Alice and Bob live on the modular curve X_0(1) = \mathbf{H}/\mathrm{PSL}_2(\mathbb{Z}). What does the world look like to them, assuming that they view the world in hyperbolic perspective?

To those who are not used to hyperbolic geometry, there may be a few mild surprises. Suppose that Alice is at the point x=i and Bob is at y = 10i. Let us also imagine that Alice is looking in the direction of the cusp along the projection of the geodesic given by the y-axis. What does she see? Take a moment to think about it if you like; we will give the answer in the next paragraph.

Lifting Bob to the universal cover, there are infinitely many Bobs spaced equally along the horosphere (10i + t). A naive guess is that all of these Bobs would fill out Alice’s field of vision. But this can’t be true; since geodesics in \mathbf{H} are given by semi-circles perpendicular to the x-axis, most geodesics through x=i don’t cross Bob’s horosphere. In fact, Bob only takes up about 10^{\circ} of Alice’s vision, and those Bobs who are at (10i + n) for large integers n appear almost to be directly in front of Alice (although a long way away). Of course, Alice also sees copies of herself receding similarly into the distance directly in front of her.
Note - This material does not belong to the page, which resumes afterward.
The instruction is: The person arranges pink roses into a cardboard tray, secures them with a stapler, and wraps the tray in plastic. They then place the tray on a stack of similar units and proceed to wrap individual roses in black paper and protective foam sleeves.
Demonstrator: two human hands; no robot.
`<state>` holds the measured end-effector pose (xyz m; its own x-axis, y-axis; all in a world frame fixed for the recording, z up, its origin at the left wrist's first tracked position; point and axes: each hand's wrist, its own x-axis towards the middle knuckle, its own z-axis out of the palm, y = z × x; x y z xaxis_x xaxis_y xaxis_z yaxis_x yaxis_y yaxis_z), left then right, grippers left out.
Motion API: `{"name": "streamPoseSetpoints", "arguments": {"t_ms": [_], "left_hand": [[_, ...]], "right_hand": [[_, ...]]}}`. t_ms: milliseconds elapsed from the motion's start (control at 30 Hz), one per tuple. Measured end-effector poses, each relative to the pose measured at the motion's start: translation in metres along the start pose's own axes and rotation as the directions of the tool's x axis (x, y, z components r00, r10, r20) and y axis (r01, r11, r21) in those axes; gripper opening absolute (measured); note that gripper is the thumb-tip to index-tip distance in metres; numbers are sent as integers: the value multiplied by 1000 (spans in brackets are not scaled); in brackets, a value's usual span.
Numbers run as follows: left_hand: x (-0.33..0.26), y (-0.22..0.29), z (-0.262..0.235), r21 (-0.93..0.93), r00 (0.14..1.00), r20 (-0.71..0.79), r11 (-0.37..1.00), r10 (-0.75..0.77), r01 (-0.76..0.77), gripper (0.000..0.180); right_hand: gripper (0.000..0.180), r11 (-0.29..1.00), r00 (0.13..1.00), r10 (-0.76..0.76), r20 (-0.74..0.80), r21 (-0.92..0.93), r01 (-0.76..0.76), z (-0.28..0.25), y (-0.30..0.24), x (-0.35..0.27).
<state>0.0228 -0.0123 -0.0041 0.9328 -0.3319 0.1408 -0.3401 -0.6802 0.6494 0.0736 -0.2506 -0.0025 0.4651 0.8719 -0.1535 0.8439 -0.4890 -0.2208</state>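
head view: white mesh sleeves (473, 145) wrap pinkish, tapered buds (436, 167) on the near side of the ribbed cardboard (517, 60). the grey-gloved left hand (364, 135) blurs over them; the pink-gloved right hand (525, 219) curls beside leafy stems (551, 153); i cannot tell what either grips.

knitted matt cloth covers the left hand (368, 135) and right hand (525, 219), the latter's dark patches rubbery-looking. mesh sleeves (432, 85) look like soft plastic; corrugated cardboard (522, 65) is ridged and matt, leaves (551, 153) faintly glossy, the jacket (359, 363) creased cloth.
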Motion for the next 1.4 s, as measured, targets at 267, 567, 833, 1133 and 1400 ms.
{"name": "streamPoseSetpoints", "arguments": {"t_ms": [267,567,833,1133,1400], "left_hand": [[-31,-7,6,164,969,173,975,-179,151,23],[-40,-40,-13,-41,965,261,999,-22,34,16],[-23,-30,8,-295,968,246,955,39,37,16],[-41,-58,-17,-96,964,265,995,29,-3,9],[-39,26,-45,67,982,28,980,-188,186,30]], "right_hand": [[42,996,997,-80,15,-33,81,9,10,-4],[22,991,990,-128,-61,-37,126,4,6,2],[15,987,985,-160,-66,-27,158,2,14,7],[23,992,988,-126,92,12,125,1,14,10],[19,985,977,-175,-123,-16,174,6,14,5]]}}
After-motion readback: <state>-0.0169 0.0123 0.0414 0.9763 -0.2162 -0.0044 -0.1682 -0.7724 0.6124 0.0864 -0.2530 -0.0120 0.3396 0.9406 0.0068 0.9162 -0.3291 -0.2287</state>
All this and more can be seen in the 80’s inspired video game of my undergraduate summer students Jasmine Powell and Justin Ahn (funded by the NSF!). The basic setup is as follows: you are a cube wondering around on X_0(1) and you need to shoot the monsters, which are in the shape of a pill. Occasionally, some bonus feature will appear (extra shields, freeze, extra life, etc.) which you can collect. Some mathematics that is hiding in the background but is only partially relevant for game play: the monsters travel along closed geodesics, and the goodies appear at CM points. The game was also partly inspired by the video not knot. Here’s a link to a video capture from the game:

 

Video Capture

(The transition to video has made it look a little wonky.) If you notice carefully, you will see that at one point in the video you crash into yourself by passing through the cone point i, losing a life.

The alpha-release of the game itself can also be downloaded here (sorry, macintosh only). Please play around with it and offer suggestions and improvements! Various possibilities include upgrading to a 3-manifold (probably a Bianchi manifold), and also the ability to pass to congruence covers X_0(p) of X_0(1).